Requirement: Repeat the data verbatim.

Material shown:
[Start of section]

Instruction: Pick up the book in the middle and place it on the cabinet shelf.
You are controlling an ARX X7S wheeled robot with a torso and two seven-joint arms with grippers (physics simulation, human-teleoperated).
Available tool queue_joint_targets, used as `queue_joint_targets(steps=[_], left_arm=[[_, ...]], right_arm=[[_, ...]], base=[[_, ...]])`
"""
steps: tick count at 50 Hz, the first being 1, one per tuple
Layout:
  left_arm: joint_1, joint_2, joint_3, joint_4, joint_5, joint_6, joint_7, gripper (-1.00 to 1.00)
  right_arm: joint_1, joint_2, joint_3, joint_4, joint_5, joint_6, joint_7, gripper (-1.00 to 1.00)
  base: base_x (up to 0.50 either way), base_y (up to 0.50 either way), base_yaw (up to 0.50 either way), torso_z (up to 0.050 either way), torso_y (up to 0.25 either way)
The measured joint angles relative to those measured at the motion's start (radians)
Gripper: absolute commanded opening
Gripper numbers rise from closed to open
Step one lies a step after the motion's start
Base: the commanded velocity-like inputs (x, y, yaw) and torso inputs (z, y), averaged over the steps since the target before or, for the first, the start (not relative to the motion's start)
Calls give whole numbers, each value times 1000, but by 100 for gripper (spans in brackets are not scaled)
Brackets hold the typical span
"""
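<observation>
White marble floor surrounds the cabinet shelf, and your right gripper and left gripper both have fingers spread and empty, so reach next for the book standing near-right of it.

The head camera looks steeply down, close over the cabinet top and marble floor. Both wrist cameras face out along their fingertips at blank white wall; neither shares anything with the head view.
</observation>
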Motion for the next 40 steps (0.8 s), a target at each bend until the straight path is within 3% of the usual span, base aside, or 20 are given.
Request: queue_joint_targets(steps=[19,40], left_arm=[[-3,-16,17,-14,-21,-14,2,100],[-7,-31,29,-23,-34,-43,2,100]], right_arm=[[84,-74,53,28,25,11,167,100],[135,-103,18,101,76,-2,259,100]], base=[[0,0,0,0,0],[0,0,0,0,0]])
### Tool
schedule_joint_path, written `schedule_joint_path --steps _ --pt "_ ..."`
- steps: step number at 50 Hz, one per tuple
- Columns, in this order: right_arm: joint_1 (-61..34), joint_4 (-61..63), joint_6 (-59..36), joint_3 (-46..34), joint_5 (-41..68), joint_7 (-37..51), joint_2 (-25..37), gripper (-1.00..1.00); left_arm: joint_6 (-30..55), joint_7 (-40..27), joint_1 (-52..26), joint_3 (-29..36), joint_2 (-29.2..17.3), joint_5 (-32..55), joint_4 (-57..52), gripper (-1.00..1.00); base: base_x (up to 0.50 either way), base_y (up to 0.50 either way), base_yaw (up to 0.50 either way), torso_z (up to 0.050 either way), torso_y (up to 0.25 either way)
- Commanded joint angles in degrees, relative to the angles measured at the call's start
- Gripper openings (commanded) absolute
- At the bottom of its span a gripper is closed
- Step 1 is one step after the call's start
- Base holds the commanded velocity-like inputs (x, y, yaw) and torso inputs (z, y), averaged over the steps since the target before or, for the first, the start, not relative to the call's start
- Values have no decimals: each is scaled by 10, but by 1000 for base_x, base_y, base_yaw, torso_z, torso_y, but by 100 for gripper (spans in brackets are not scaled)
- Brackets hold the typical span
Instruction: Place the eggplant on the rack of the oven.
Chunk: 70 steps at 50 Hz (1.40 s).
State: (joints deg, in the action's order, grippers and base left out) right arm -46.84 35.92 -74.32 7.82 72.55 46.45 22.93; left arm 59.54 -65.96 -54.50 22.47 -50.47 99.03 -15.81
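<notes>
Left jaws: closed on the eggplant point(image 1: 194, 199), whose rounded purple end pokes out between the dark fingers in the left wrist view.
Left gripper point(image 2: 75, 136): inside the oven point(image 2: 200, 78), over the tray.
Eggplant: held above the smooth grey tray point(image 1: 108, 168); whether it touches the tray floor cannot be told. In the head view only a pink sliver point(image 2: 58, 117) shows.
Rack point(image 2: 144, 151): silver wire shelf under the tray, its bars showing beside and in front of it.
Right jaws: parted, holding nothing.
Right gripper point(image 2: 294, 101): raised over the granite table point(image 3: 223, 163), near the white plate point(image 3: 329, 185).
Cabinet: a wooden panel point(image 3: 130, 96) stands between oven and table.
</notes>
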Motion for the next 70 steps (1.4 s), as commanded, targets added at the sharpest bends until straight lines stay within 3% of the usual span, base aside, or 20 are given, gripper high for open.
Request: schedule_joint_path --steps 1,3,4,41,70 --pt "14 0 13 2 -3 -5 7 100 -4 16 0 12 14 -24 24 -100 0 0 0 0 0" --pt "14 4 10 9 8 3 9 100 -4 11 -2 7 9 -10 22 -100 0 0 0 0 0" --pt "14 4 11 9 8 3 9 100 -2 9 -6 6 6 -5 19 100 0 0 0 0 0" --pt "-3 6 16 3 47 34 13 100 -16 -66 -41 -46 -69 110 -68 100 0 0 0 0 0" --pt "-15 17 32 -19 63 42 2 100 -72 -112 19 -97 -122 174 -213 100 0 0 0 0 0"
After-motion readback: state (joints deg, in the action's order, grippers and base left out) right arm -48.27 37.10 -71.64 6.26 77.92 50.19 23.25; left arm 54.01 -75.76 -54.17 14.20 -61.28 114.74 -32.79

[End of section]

Solution below:
Instruction: Pick up the book in the middle and place it on the cabinet shelf.
You are controlling an ARX X7S wheeled robot with a torso and two seven-joint arms with grippers (physics simulation, human-teleoperated).
Available tool queue_joint_targets, used as `queue_joint_targets(steps=[_], left_arm=[[_, ...]], right_arm=[[_, ...]], base=[[_, ...]])`
"""
steps: tick count at 50 Hz, the first being 1, one per tuple
Layout:
  left_arm: joint_1, joint_2, joint_3, joint_4, joint_5, joint_6, joint_7, gripper (-1.00 to 1.00)
  right_arm: joint_1, joint_2, joint_3, joint_4, joint_5, joint_6, joint_7, gripper (-1.00 to 1.00)
  base: base_x (up to 0.50 either way), base_y (up to 0.50 either way), base_yaw (up to 0.50 either way), torso_z (up to 0.050 either way), torso_y (up to 0.25 either way)
The measured joint angles relative to those measured at the motion's start (radians)
Gripper: absolute commanded opening
Gripper numbers rise from closed to open
Step one lies a step after the motion's start
Base: the commanded velocity-like inputs (x, y, yaw) and torso inputs (z, y), averaged over the steps since the target before or, for the first, the start (not relative to the motion's start)
Calls give whole numbers, each value times 1000, but by 100 for gripper (spans in brackets are not scaled)
Brackets hold the typical span
"""
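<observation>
White marble floor surrounds the cabinet shelf, and your right gripper and left gripper both have fingers spread and empty, so reach next for the book standing near-right of it.

The head camera looks steeply down, close over the cabinet top and marble floor. Both wrist cameras face out along their fingertips at blank white wall; neither shares anything with the head view.
</observation>
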Motion for the next 40 steps (0.8 s), a target at each bend until the straight path is within 3% of the usual span, base aside, or 20 are given.
Request: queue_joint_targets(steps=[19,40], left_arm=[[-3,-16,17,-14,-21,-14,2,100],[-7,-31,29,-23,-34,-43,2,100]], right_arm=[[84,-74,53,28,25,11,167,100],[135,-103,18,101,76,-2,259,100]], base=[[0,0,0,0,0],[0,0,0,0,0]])
### Tool
schedule_joint_path, written `schedule_joint_path --steps _ --pt "_ ..."`
- steps: step number at 50 Hz, one per tuple
- Columns, in this order: right_arm: joint_1 (-61..34), joint_4 (-61..63), joint_6 (-59..36), joint_3 (-46..34), joint_5 (-41..68), joint_7 (-37..51), joint_2 (-25..37), gripper (-1.00..1.00); left_arm: joint_6 (-30..55), joint_7 (-40..27), joint_1 (-52..26), joint_3 (-29..36), joint_2 (-29.2..17.3), joint_5 (-32..55), joint_4 (-57..52), gripper (-1.00..1.00); base: base_x (up to 0.50 either way), base_y (up to 0.50 either way), base_yaw (up to 0.50 either way), torso_z (up to 0.050 either way), torso_y (up to 0.25 either way)
- Commanded joint angles in degrees, relative to the angles measured at the call's start
- Gripper openings (commanded) absolute
- At the bottom of its span a gripper is closed
- Step 1 is one step after the call's start
- Base holds the commanded velocity-like inputs (x, y, yaw) and torso inputs (z, y), averaged over the steps since the target before or, for the first, the start, not relative to the call's start
- Values have no decimals: each is scaled by 10, but by 1000 for base_x, base_y, base_yaw, torso_z, torso_y, but by 100 for gripper (spans in brackets are not scaled)
- Brackets hold the typical span
Instruction: Place the eggplant on the rack of the oven.
Chunk: 70 steps at 50 Hz (1.40 s).
State: (joints deg, in the action's order, grippers and base left out) right arm -46.84 35.92 -74.32 7.82 72.55 46.45 22.93; left arm 59.54 -65.96 -54.50 22.47 -50.47 99.03 -15.81
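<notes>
Left jaws: closed on the eggplant point(image 1: 194, 199), whose rounded purple end pokes out between the dark fingers in the left wrist view.
Left gripper point(image 2: 75, 136): inside the oven point(image 2: 200, 78), over the tray.
Eggplant: held above the smooth grey tray point(image 1: 108, 168); whether it touches the tray floor cannot be told. In the head view only a pink sliver point(image 2: 58, 117) shows.
Rack point(image 2: 144, 151): silver wire shelf under the tray, its bars showing beside and in front of it.
Right jaws: parted, holding nothing.
Right gripper point(image 2: 294, 101): raised over the granite table point(image 3: 223, 163), near the white plate point(image 3: 329, 185).
Cabinet: a wooden panel point(image 3: 130, 96) stands between oven and table.
</notes>
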Motion for the next 70 steps (1.4 s), as commanded, targets added at the sharpest bends until straight lines stay within 3% of the usual span, base aside, or 20 are given, gripper high for open.
Request: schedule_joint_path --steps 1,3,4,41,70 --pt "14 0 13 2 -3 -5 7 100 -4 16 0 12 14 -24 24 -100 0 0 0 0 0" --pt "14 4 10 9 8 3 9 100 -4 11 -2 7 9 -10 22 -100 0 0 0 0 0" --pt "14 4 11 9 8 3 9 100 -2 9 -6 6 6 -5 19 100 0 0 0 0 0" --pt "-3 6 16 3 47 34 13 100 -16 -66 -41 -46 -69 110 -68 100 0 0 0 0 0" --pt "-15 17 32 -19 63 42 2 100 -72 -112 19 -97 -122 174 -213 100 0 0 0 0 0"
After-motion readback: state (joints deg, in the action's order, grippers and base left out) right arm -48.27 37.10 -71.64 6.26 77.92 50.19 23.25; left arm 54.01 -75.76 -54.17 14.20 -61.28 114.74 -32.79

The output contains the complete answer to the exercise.